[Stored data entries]
=== Begin Enclosure ===

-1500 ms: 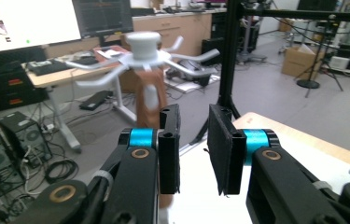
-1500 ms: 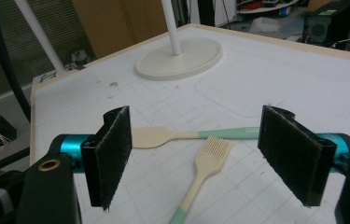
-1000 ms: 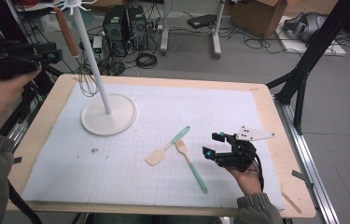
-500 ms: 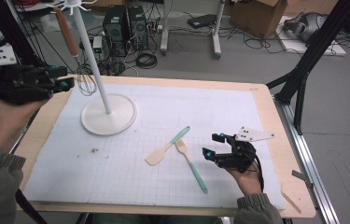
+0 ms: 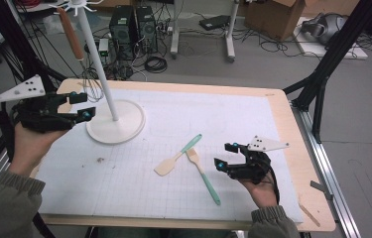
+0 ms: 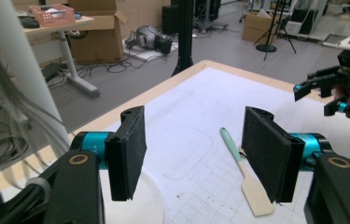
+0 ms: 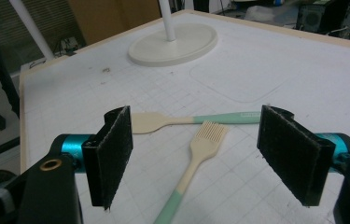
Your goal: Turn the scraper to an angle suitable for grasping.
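Spatula and brush lie crossed on the counter right of the stand; the left gripper, empty, has just spread beside the stand, suggesting a finished hanging, while the right gripper waits spread near the brush.

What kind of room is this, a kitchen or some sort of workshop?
Most likely a lab or workshop, not a kitchen: computer towers and loose cables sit on the bare floor, cardboard boxes are stacked behind, and the table carries a gridded mat.
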Available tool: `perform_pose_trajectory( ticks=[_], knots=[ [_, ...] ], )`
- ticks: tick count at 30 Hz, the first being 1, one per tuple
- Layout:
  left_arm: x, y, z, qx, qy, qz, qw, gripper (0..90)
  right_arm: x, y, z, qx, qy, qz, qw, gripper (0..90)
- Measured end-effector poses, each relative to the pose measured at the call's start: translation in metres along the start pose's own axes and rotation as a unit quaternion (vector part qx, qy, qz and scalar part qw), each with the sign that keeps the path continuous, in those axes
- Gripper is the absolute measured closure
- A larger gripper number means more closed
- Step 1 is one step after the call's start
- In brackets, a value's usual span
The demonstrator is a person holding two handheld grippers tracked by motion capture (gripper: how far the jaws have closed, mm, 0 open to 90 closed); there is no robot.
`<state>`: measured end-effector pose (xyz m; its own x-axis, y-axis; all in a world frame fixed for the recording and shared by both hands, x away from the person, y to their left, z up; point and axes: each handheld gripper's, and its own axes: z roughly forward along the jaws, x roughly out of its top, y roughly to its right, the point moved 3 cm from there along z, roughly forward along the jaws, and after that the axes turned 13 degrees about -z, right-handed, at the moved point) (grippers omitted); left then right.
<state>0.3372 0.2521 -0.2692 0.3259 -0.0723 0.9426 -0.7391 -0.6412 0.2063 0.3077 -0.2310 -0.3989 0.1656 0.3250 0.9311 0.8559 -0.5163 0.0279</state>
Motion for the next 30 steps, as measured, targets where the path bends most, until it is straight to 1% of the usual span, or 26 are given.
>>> perform_pose_trajectory(
  ticks=[1,3,7,8,15,21,22,27,28,30],
  knots=[
    [-0.002,0.001,0.001,-0.001,0.000,-0.002,1.0000,37.8,0.000,-0.001,0.001,0.000,-0.001,-0.002,1.0000,26.5],
    [-0.007,0.003,0.003,0.004,0.000,0.000,1.0000,35.0,-0.001,-0.002,0.002,-0.002,-0.005,-0.005,1.0000,26.9],
    [-0.017,0.009,0.006,0.012,-0.001,0.007,0.9999,30.9,-0.002,-0.005,0.003,0.000,-0.014,-0.007,0.9999,28.4],
    [-0.019,0.010,0.007,0.012,-0.001,0.004,0.9999,30.2,-0.002,-0.006,0.003,-0.003,-0.016,-0.009,0.9998,28.9],
    [-0.042,0.017,0.013,0.016,-0.007,0.001,0.9999,28.4,-0.004,-0.009,0.005,-0.001,-0.022,-0.009,0.9997,36.0],
    [-0.060,0.023,0.024,0.011,-0.016,0.000,0.9998,28.5,-0.006,-0.010,0.007,-0.001,-0.030,-0.009,0.9995,38.1],
    [-0.064,0.023,0.026,0.008,-0.017,-0.002,0.9998,28.5,-0.006,-0.010,0.007,-0.002,-0.029,-0.008,0.9995,38.2],
    [-0.076,0.026,0.034,0.004,-0.022,-0.002,0.9998,28.5,-0.008,-0.010,0.008,0.000,-0.033,-0.005,0.9995,39.2],
    [-0.077,0.026,0.035,0.003,-0.026,0.000,0.9997,28.5,-0.009,-0.010,0.009,-0.002,-0.032,-0.009,0.9994,39.9],
    [-0.080,0.026,0.038,0.000,-0.029,0.002,0.9996,28.2,-0.009,-0.010,0.009,0.000,-0.035,-0.004,0.9994,40.7]
  ],
)
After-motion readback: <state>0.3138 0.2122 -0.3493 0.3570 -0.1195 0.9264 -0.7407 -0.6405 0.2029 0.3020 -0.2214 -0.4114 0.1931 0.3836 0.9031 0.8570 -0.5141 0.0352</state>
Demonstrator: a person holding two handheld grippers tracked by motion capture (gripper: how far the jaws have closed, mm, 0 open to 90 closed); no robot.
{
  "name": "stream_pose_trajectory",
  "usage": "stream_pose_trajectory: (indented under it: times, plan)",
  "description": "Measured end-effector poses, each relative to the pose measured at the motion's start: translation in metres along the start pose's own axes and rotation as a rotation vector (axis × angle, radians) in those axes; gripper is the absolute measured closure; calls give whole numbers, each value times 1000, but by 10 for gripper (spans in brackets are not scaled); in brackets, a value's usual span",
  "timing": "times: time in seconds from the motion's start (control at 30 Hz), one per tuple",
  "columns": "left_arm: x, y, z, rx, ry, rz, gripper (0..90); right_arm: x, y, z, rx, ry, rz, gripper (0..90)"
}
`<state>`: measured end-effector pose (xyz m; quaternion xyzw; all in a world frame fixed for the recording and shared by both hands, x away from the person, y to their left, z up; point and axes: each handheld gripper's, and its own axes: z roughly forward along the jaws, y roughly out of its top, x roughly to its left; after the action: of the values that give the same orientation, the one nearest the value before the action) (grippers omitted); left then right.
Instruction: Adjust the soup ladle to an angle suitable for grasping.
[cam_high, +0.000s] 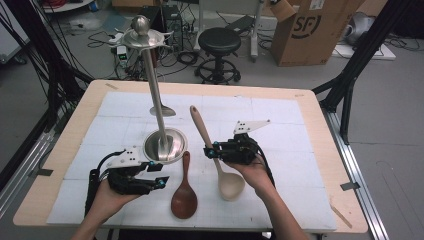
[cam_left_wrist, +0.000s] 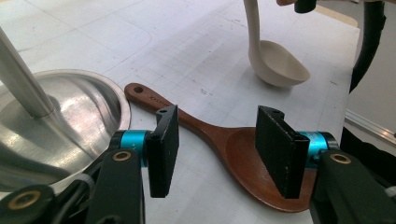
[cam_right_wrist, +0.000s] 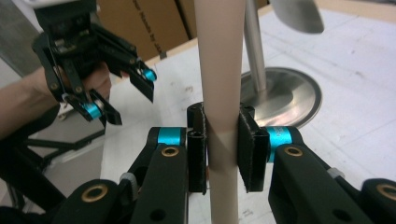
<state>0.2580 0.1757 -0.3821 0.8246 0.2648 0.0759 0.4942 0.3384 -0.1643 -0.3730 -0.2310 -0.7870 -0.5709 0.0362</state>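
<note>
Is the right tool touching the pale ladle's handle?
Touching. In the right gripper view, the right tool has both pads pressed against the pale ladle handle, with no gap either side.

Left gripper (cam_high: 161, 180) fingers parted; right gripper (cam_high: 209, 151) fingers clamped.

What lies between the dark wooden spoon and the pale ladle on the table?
Nothing: bare white mat separates the dark wooden spoon from the pale ladle, as the high view shows.

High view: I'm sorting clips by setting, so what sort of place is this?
Probably a lab or workshop set up for recording. Cables sprawl over the floor, a cardboard box and black stool stand behind the table, and black frame struts flank it.
</note>
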Motion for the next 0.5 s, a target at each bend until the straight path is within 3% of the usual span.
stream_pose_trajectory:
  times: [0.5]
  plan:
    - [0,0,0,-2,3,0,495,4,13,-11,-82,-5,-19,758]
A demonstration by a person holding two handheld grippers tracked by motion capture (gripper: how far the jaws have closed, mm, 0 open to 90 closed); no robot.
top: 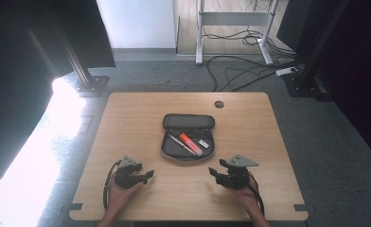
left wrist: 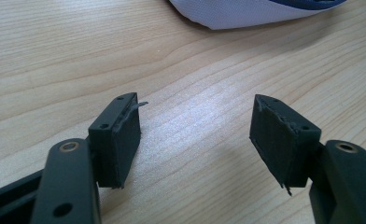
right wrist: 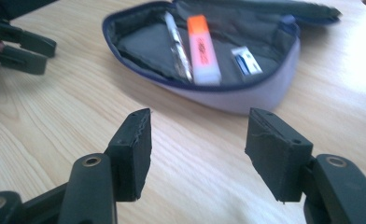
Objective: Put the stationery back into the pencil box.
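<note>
Two grippers idle, jaws apart, empty: left gripper (top: pixel 148 176), right gripper (right wrist: pixel 197 140); unzipped pencil case (right wrist: pixel 246 100) ahead, contents accessible.

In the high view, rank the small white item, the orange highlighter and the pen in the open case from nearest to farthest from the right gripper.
From the right gripper:
1. Small white item, right end of the case.
2. Orange highlighter, middle.
3. Pen, left of the highlighter.
</note>
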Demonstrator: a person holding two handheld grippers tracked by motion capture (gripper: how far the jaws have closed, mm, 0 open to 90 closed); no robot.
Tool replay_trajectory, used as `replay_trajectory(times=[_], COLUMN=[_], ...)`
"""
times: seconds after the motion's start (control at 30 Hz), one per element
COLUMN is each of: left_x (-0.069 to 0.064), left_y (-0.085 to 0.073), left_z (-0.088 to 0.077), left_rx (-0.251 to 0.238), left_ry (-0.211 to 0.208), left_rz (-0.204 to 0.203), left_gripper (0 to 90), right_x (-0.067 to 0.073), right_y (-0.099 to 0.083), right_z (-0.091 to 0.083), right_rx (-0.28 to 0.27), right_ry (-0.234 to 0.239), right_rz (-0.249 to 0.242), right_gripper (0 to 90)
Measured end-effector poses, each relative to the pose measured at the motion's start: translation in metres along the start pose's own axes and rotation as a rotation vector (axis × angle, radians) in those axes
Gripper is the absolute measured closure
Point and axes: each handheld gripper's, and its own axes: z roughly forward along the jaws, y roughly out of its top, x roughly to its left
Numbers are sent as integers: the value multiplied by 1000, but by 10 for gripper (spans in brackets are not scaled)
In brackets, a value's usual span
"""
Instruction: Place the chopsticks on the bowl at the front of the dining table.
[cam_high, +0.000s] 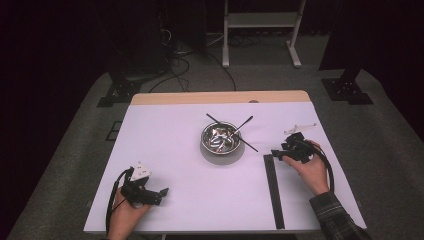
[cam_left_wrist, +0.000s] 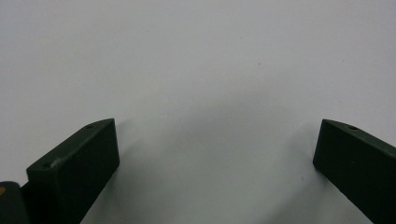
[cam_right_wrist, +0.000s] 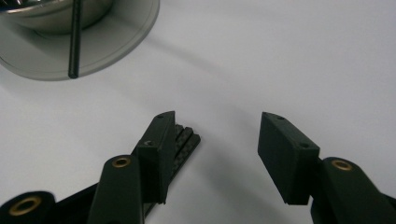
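At the frame's bottom, the right claw (cam_right_wrist: 212, 154) stands apart, one jaw beside the black ribbed strip (cam_right_wrist: 184, 142), seemingly lining up to grasp it; the left claw (cam_left_wrist: 215, 154) rests apart on the white surface (cam_left_wrist: 196, 56).

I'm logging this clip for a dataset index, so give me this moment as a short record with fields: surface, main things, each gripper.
surface: white table
bowl: metal bowl near the table's middle, thin black sticks resting across its rim
strip: long black strip flat on the table, right of the bowl
left gripper: left gripper open, nothing between its jaws, over bare table
right gripper: right gripper open, at the strip's far end, one jaw beside the strip's tip, not gripping it
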Motion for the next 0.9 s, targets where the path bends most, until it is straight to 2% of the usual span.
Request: replay_trajectory(times=[0.2, 0.9], left_x=[0, 0], left_y=[0, 0], left_z=[0, 0], left_rx=[0, 0], left_ry=[0, -1], left_rz=[1, -1], left_gripper=[0, 0], right_x=[0, 1], right_y=[-2, -4], right_z=[8, 16], right_rx=[35, 65], right_ry=[4, 3], right_rz=[-4, -9], right_gripper=[453, 454])
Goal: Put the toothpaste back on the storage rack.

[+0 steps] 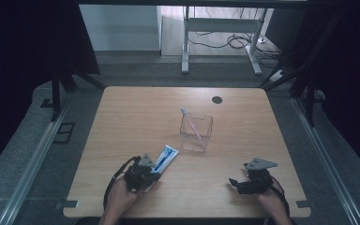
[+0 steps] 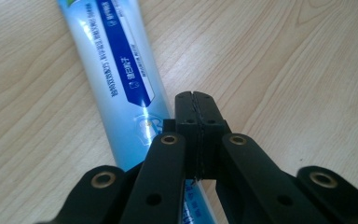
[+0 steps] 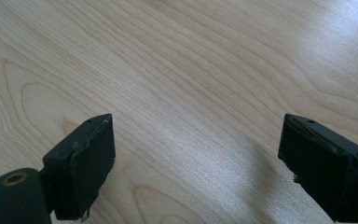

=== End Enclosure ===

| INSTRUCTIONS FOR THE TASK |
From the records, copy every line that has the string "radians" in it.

| RESULT BELOW |
  "description": "Measured end-effector poses, each relative to the pose measured at the motion's start: translation in metres along the start pose's own axes and rotation as a rotation vector (axis × angle, radians) in those axes; gripper is the absolute measured closure; calls give whole numbers, each value times 1000, but by 10 for gripper (spans in brackets are not scaled); in brackets, a value's usual span",
Measured end-effector poses, each relative to the pose measured at the motion's start: translation in metres along the start pose's own axes and rotation as a rotation vector (axis × angle, radians) in those axes

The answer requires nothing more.